Но в Рийе с этого дня будто что-то сломилось. Она перестала ходить в колхоз на работу. Правда, никто и не мог ее неволить, ей уже исполнилось шестьдесят лет. Она сидела дома, молча, сгорбившись двигалась по пустой усадьбе, в которой, как и прежде, все было в порядке и каждая вещь на своем месте, ее единственное общество составляли кошка, куры и овца с двумя ягнятами (один черный с белой головой, другой белый с черной мордочкой - я их видел).
Я был на похоронах Рийи. Все говорили, что она умерла от сердечной боли. И у меня не было никакого основания этому не верить.
Нынче в крупном богатом колхозе эту старую историю уже никто и не помнит. А ведь большие и чистые сердца всегда болели о земле, о труде, о зерне. Как наверняка и сейчас.
1964-1969
ОЖИДАНИЕ
Незавидный домишко у Трийн. Низенький и старый; в бывшей риге сохранились еще несколько закопченных жердей, открытый очаг и рядом крохотная плита. Та часть, где комнаты перестроены, там теперь они и живут. Сама Трийн и семья ее племянника. А в нескольких сотнях шагов от дома шумит огромное Балтийское море.
Трийн без малого восемьдесят лет.
Трийн - это частичка судьбы Сырвеской земли.

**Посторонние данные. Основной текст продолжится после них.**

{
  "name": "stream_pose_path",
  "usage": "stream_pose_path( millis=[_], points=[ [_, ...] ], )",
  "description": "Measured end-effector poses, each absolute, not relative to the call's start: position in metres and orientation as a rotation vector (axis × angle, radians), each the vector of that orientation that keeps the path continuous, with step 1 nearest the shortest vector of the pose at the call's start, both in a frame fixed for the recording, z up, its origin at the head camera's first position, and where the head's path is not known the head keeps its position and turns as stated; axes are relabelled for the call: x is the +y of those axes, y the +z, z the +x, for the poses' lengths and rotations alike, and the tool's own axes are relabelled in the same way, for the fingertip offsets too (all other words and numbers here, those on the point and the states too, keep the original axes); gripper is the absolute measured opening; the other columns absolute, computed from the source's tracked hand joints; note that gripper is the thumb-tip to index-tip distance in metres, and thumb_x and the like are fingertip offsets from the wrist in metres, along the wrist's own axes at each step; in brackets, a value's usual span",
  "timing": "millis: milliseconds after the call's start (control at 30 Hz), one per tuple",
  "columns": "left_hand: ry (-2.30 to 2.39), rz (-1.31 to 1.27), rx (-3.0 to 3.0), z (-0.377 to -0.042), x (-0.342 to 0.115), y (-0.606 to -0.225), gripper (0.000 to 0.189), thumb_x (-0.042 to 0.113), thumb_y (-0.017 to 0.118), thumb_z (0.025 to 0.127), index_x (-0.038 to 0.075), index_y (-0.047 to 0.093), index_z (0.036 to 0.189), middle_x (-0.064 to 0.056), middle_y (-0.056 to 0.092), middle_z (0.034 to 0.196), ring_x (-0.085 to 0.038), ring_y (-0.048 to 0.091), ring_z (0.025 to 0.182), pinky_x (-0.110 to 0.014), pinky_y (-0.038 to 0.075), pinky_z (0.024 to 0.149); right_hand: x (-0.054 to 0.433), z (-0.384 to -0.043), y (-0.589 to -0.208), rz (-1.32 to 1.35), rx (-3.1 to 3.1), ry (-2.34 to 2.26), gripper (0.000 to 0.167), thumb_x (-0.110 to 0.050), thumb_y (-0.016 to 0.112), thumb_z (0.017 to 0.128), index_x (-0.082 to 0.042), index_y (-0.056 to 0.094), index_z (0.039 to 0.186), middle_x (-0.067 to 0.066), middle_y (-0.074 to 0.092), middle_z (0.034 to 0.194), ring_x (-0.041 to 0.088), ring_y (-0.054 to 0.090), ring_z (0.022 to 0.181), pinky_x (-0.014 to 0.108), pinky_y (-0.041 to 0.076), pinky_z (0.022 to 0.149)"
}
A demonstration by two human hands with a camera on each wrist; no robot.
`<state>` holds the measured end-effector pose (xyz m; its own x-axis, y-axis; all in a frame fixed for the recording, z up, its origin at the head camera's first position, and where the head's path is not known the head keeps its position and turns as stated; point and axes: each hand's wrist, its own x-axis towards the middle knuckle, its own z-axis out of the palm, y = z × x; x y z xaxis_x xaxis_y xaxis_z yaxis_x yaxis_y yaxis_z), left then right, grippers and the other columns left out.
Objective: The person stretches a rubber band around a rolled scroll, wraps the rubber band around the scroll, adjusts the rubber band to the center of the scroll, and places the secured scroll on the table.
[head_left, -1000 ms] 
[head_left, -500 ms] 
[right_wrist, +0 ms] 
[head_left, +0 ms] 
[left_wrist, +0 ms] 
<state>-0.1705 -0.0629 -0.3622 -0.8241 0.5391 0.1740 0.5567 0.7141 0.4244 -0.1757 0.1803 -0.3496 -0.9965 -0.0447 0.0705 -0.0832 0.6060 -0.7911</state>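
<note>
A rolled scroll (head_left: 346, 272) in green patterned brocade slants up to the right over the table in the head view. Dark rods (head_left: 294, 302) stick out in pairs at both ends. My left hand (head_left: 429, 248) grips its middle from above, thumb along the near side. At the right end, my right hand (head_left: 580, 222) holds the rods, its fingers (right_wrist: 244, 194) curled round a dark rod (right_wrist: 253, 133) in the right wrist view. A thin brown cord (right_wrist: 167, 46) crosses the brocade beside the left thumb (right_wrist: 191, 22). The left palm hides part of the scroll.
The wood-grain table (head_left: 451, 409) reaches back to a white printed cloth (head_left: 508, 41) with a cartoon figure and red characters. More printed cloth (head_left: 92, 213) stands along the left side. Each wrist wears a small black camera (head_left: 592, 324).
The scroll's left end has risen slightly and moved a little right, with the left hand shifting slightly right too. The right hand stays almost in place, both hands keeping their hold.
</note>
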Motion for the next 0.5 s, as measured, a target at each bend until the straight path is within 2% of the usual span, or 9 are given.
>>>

Она была еще совсем молодой женщиной, когда море отняло у нее Тийдрека. Двести пятьдесят тресковых уд были у ее мужа расставлены в то воскресное утро, когда он вышел в море, чтобы снять их. Внезапно рванул северный ветер, и на следующее утро волны выплеснули на берег, где всю ночь прождала Трийн, опрокинутую лодку, а потом - и бездыханное тело ее мужа; она похоронила его в сухом песке на погосте у Ямаяской церкви. Кто знает, много ли она пролила слез, в Сырве случались и большие плачи. Вот уже тридцать лет прошло с тех пор, как их кормилец - Балтийское море - разом забрал с Тюрьюского берега тридцать шесть рыбаков...
Трийн подняла двоих детей, мальчика и девочку, вырастила их, выучила, хотя это далось ей с трудом, потому что земли было совсем горсточка. Потом пришла последняя война. Сына взяли в Советскую Армию, Трийн пришлось растить его детишек - мальчика и двух девочек. Она растила их и ждала сына из России. Но прежде чем освободителям удалось с боем перейти Сальмеский мост, немец согнал всю деревню на паром и повез в Германию, в лагеря. Трийн, дочка и невестка - все втроем они пеклись о детях, им, детям, доставалась каждая мало-мальски съедобная крошка в лагерной похлебке, и все-таки двоих из них - обеих девочек - пришлось похоронить в чужой земле.
Потом Трийн разлучили с дочерью и невесткой, ибо те были молоды и трудоспособны. Невестке позволили взять с собой единственного оставшегося в живых ребенка, их увезли куда-то в другое место, и с тех пор Трийн их больше не видела, - страдая от голода, душевной муки и несметных полчищ вшей, она изо дня в день ждала их обратно.